Deb’s Diversity Download. Dr Deborah Lind


Deborah leads a regular member focused session at Northern Branch meetings of IPWEA NZ. These sessions provide a platform for sharing global, national and local thought leadership in diversity and inclusion. There is no time more important to take bold leaps in attracting people to our resource short sector, and ensuring that infrastructure design and services meet the needs of everyone in our communities.
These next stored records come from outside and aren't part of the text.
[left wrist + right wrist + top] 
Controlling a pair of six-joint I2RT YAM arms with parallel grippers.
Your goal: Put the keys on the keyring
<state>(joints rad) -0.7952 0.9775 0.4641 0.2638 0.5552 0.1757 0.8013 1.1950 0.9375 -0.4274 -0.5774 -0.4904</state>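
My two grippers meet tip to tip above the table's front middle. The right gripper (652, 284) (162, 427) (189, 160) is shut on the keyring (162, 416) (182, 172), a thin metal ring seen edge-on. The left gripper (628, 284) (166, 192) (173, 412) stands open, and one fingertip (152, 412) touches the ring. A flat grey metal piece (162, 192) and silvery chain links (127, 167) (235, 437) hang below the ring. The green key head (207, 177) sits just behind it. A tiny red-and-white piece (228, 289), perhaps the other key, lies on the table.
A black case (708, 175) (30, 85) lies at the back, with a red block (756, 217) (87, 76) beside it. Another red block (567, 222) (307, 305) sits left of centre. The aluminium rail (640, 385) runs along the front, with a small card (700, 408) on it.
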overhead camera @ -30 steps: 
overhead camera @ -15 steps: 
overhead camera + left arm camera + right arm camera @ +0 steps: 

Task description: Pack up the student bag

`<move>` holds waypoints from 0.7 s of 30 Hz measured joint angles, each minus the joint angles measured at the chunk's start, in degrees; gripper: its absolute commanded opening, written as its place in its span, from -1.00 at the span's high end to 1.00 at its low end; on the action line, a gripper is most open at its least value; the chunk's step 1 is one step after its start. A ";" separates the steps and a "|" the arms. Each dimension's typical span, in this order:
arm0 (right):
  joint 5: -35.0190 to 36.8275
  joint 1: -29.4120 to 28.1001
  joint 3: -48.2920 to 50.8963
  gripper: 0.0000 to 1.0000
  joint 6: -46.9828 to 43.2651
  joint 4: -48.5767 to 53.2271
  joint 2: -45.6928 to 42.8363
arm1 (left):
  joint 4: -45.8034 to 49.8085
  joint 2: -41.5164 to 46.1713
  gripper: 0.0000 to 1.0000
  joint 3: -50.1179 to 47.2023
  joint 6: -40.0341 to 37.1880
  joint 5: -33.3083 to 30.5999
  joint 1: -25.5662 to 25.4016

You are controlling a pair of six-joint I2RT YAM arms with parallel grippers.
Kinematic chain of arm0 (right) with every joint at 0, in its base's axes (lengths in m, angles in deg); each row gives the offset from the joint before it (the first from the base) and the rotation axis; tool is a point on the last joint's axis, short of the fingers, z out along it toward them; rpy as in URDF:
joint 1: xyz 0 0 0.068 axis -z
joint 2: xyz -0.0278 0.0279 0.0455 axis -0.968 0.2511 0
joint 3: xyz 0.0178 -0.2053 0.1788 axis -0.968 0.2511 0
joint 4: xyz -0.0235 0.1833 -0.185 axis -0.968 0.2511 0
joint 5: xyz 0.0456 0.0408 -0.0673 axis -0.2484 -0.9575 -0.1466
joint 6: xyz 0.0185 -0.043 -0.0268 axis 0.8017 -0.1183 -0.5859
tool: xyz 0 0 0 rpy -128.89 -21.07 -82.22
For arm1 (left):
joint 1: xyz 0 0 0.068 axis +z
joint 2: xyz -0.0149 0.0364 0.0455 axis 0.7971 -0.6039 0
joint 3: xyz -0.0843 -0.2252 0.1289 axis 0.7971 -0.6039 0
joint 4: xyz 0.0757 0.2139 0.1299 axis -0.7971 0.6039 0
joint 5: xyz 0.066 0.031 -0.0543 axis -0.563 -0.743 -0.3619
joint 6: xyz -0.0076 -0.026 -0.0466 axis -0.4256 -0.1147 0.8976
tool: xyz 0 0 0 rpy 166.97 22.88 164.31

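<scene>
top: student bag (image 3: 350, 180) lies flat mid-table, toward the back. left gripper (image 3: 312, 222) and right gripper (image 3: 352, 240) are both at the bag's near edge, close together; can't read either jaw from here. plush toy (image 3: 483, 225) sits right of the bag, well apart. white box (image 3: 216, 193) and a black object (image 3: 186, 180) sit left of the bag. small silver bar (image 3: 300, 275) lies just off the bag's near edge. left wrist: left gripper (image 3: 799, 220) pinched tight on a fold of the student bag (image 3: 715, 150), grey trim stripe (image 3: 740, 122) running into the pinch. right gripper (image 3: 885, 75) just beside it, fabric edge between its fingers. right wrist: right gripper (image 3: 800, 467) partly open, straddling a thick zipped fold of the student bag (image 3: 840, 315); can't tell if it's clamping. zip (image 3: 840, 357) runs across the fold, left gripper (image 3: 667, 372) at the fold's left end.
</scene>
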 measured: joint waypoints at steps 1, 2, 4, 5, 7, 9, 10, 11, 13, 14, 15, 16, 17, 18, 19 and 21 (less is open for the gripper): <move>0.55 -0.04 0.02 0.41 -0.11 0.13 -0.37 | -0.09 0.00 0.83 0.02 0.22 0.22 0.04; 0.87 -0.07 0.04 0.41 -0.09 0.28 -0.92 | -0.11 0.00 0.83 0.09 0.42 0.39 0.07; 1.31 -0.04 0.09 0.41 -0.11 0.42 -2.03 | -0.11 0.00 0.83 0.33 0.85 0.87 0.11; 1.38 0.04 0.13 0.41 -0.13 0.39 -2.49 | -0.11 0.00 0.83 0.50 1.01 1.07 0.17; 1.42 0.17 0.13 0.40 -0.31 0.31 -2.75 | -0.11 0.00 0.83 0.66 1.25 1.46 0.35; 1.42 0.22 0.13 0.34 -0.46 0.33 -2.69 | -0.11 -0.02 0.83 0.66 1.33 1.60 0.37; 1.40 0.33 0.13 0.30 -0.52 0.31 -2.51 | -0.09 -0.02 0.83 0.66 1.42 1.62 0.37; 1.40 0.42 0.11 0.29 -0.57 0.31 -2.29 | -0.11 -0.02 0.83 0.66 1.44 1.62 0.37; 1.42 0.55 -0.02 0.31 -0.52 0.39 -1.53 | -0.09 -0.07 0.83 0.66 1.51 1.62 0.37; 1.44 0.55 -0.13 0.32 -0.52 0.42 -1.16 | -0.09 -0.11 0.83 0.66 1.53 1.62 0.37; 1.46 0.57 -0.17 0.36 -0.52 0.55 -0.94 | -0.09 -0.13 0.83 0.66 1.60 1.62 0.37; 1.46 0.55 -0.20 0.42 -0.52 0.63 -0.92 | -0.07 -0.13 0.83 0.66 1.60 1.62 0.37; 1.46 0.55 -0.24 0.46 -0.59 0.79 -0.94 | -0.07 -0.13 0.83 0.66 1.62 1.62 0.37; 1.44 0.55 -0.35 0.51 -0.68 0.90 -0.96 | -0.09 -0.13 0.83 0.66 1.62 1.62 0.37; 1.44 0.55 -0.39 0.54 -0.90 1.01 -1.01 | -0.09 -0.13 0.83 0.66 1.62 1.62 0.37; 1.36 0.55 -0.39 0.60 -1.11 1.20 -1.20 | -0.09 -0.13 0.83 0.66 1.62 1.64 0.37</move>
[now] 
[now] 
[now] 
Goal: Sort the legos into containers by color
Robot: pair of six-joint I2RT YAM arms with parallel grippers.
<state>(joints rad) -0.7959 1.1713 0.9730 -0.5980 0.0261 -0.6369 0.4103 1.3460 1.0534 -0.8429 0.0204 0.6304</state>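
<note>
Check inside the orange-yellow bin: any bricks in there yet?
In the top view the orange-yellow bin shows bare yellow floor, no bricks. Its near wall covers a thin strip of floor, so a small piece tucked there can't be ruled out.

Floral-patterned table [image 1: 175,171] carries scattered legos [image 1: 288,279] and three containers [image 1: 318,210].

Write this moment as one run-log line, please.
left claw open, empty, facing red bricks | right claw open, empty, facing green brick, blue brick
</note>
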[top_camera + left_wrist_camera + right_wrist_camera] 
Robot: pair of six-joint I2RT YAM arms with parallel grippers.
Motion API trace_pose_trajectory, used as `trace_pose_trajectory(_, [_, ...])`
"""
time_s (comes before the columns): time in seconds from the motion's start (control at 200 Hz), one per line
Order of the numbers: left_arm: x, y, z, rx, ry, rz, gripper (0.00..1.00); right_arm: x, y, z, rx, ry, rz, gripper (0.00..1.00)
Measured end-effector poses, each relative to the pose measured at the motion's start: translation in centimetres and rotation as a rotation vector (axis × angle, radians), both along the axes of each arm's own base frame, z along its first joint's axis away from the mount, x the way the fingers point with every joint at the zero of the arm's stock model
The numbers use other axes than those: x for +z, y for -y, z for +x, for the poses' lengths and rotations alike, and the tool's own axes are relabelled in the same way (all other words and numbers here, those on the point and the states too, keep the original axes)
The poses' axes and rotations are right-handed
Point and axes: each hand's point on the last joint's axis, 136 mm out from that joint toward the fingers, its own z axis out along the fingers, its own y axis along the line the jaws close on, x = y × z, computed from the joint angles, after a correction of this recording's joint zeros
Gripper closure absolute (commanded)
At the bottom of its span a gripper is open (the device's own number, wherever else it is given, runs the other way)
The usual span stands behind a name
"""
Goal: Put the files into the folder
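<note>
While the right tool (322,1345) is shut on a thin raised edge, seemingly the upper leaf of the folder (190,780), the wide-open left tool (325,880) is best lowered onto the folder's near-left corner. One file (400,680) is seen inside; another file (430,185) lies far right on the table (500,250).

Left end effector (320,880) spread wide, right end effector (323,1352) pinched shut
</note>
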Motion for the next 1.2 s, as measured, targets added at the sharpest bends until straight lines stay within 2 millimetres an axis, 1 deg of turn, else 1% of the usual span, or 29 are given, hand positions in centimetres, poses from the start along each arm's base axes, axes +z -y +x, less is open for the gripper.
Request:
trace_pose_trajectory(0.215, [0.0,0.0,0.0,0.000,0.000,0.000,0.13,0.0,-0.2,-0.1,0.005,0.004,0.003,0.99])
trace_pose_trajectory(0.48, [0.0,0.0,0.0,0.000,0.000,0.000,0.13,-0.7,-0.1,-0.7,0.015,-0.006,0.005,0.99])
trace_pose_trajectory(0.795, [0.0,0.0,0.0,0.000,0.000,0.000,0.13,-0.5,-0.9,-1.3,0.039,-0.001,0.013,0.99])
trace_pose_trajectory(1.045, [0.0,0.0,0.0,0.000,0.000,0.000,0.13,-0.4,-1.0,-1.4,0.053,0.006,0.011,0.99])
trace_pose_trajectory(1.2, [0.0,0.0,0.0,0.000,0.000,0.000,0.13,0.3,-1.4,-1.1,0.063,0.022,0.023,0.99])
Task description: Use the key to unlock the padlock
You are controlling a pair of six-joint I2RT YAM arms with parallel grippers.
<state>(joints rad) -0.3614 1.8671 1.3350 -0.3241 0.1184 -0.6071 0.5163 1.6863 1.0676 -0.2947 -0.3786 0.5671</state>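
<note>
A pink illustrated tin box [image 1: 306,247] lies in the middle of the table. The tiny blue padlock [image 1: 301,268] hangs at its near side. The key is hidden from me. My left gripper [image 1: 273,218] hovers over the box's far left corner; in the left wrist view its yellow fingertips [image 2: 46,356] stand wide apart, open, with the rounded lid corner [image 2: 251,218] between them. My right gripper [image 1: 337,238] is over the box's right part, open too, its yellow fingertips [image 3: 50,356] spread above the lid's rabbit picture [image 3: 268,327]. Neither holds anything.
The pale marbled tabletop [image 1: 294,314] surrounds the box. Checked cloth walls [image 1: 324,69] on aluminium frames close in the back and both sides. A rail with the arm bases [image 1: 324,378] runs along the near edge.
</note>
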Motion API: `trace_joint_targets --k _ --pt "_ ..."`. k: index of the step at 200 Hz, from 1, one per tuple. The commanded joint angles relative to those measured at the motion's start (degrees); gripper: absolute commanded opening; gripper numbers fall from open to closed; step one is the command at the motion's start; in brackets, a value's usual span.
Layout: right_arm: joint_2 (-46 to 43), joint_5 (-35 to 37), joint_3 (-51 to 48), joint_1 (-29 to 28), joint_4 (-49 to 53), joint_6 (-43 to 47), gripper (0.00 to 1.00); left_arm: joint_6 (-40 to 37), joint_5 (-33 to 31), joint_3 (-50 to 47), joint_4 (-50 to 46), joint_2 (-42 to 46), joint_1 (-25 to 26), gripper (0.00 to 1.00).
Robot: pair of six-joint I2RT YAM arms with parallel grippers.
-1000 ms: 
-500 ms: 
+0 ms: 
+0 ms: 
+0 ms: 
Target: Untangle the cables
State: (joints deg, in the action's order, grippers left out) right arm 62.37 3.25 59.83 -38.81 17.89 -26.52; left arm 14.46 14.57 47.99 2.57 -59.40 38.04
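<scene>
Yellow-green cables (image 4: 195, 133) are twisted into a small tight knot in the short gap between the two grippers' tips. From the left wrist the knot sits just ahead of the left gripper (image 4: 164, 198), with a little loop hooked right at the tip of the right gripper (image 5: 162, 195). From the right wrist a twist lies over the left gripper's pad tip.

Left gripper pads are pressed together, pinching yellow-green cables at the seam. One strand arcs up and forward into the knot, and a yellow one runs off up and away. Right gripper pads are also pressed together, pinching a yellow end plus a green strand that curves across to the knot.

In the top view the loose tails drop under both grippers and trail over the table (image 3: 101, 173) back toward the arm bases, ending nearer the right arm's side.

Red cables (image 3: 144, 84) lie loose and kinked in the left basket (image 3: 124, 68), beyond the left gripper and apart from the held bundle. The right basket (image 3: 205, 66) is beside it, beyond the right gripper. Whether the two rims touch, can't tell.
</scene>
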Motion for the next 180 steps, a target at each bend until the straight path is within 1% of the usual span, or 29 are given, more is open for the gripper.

Join Deborah and your peers for this entertaining and insightful session.

Deborah is passionate about promoting infrastructure as a career opportunity and driving diversity and inclusion within our sector.
She has a reputation for delivering successful outcomes, introducing best practice and innovation to NZ. She is an IPWEA Excellence Award winner, on the Board of Water New Zealand and a regular conference speaker.
In an attempt to have more letters after her name than in her name, she is a Chartered Scientist, Chartered Chemist, a Member of the Royal Society of Chemistry and Institute of Directors.
Her alter ego “Deb Lind” is a theatre director, producer, actor and singer.